=== Problem description ===
Your task is to output the listing exactly, leaving every image out.

*** Opening of Data segment ***

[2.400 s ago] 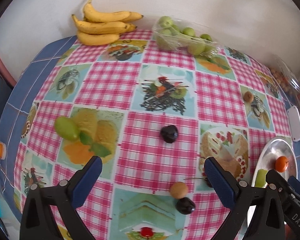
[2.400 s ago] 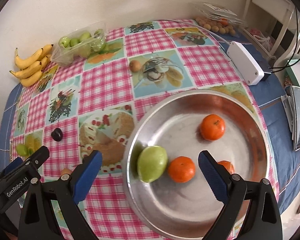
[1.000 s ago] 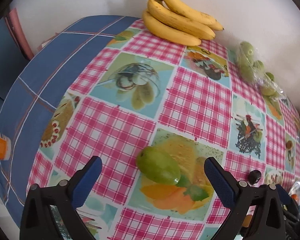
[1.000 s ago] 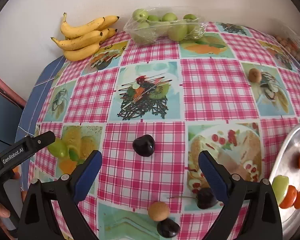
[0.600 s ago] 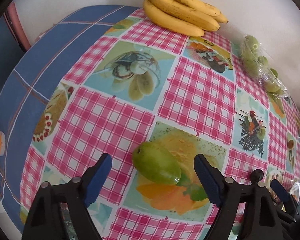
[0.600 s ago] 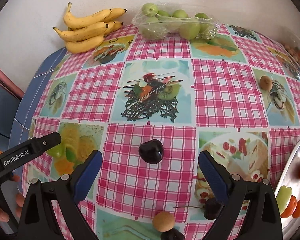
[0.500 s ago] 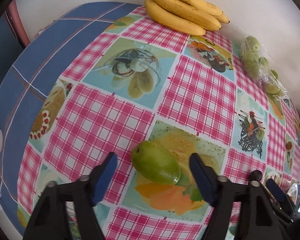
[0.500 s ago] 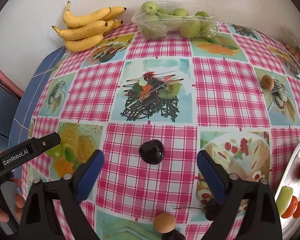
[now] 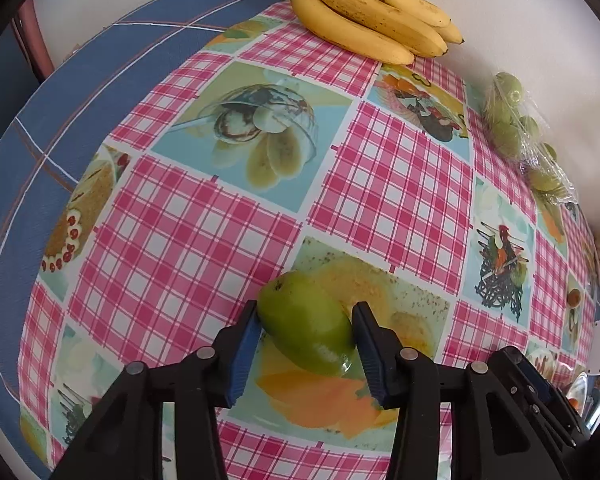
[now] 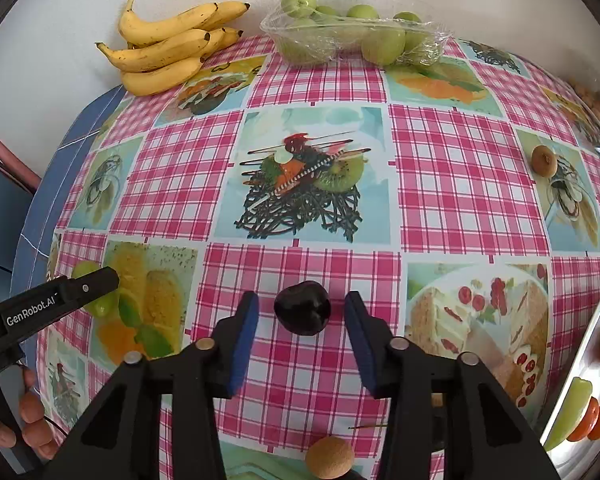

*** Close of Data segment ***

=== Output of the task ===
[2.400 s ago] 
[2.400 s ago] 
[1.000 s ago] 
[1.000 s ago] 
[0.600 s ago] 
[0.600 s ago] 
[0.500 s ago] 
[0.500 s ago] 
[now] 
[now] 

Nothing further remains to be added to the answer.